Data shown →
····················

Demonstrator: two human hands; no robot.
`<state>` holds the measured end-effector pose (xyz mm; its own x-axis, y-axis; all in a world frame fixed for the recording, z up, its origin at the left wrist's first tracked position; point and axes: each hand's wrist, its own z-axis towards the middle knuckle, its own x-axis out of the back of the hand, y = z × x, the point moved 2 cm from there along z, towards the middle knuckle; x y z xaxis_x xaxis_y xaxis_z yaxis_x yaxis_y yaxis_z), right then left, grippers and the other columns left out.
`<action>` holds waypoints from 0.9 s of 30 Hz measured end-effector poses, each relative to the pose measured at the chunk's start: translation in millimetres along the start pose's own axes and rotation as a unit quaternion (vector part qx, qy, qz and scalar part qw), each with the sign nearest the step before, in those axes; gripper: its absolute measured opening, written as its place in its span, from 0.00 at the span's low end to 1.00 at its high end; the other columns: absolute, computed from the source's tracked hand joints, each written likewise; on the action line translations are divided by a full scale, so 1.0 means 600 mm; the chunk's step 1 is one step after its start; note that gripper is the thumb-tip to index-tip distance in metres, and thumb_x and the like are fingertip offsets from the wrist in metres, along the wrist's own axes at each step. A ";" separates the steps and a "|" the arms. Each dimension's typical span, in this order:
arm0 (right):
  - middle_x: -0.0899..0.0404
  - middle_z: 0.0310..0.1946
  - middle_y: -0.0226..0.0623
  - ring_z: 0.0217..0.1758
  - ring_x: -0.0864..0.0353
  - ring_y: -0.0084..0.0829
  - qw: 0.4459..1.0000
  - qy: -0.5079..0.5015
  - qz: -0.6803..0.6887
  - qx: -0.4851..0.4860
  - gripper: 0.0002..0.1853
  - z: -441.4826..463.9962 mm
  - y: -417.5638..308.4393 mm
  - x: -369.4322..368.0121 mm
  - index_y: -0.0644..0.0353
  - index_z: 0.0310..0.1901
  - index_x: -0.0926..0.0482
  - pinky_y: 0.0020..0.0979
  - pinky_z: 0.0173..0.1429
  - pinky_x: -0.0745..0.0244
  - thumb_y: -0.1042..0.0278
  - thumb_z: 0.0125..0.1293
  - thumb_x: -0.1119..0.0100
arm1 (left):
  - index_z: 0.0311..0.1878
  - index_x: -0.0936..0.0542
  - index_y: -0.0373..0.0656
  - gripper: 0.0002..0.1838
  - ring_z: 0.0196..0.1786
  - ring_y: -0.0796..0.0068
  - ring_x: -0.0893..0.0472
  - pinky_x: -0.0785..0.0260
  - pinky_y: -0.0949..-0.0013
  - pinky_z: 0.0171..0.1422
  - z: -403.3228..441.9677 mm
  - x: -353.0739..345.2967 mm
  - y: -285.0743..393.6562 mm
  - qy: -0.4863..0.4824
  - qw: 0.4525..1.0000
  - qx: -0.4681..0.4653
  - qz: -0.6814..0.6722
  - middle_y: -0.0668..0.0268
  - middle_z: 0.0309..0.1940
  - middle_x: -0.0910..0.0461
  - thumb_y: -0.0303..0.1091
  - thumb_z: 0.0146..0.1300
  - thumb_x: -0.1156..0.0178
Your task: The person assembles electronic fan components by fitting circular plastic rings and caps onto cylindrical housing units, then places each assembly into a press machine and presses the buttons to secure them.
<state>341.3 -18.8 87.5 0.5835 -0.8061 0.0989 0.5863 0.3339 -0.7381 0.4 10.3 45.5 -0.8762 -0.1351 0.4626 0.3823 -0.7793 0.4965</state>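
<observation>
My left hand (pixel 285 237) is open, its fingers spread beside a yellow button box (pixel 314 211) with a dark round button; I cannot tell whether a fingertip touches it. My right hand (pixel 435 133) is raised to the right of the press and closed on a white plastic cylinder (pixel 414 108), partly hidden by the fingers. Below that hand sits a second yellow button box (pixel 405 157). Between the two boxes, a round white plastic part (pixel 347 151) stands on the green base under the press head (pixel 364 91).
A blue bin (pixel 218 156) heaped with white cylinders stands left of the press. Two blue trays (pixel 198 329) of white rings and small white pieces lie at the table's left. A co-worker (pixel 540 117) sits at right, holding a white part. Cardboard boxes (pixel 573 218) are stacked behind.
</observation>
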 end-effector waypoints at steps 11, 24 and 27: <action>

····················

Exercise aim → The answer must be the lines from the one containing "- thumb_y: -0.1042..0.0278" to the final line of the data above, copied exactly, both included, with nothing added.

Written solution →
  - thumb_y: -0.1042..0.0278
  - thumb_z: 0.0125..0.1293
  - thumb_x: -0.1119..0.0100
arm1 (left):
  - index_z: 0.0311..0.1878
  - index_x: -0.0936..0.0542
  - index_y: -0.0373..0.0656
  - gripper: 0.0002..0.1838
  - ring_z: 0.0196..0.1786
  - ring_y: -0.0796..0.0068
  - ring_x: -0.0893..0.0472
  - pinky_x: -0.0785..0.0260
  - pinky_y: -0.0949..-0.0013
  - pinky_z: 0.0171..0.1422
  - z: -403.3228..441.9677 mm
  - x: -353.0739..345.2967 mm
  - y: -285.0743..393.6562 mm
  - qy: -0.4863..0.4824
  - qw: 0.4525..1.0000
  - qx: -0.4681..0.4653
  - qz: -0.6814..0.6722
  - middle_y: -0.0668..0.0268
  - middle_z: 0.0309..0.1940
  - middle_x: -0.0910..0.0461
  - thumb_y: -0.0303..0.1091
  - thumb_z: 0.0146..0.1300
  - thumb_x: -0.1156..0.0178
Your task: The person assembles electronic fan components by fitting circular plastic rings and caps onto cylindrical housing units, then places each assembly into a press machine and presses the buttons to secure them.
<state>341.3 -18.8 87.5 0.5835 -0.8061 0.0989 0.5863 0.3339 -0.7381 0.4 10.3 45.5 -0.8762 -0.1351 0.4626 0.3823 -0.7793 0.4965</state>
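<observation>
My left hand (pixel 285 237) is open, its fingers spread beside a yellow button box (pixel 314 211) with a dark round button; I cannot tell whether a fingertip touches it. My right hand (pixel 435 133) is raised to the right of the press and closed on a white plastic cylinder (pixel 414 108), partly hidden by the fingers. Below that hand sits a second yellow button box (pixel 405 157). Between the two boxes, a round white plastic part (pixel 347 151) stands on the green base under the press head (pixel 364 91).
A blue bin (pixel 218 156) heaped with white cylinders stands left of the press. Two blue trays (pixel 198 329) of white rings and small white pieces lie at the table's left. A co-worker (pixel 540 117) sits at right, holding a white part. Cardboard boxes (pixel 573 218) are stacked behind.
</observation>
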 end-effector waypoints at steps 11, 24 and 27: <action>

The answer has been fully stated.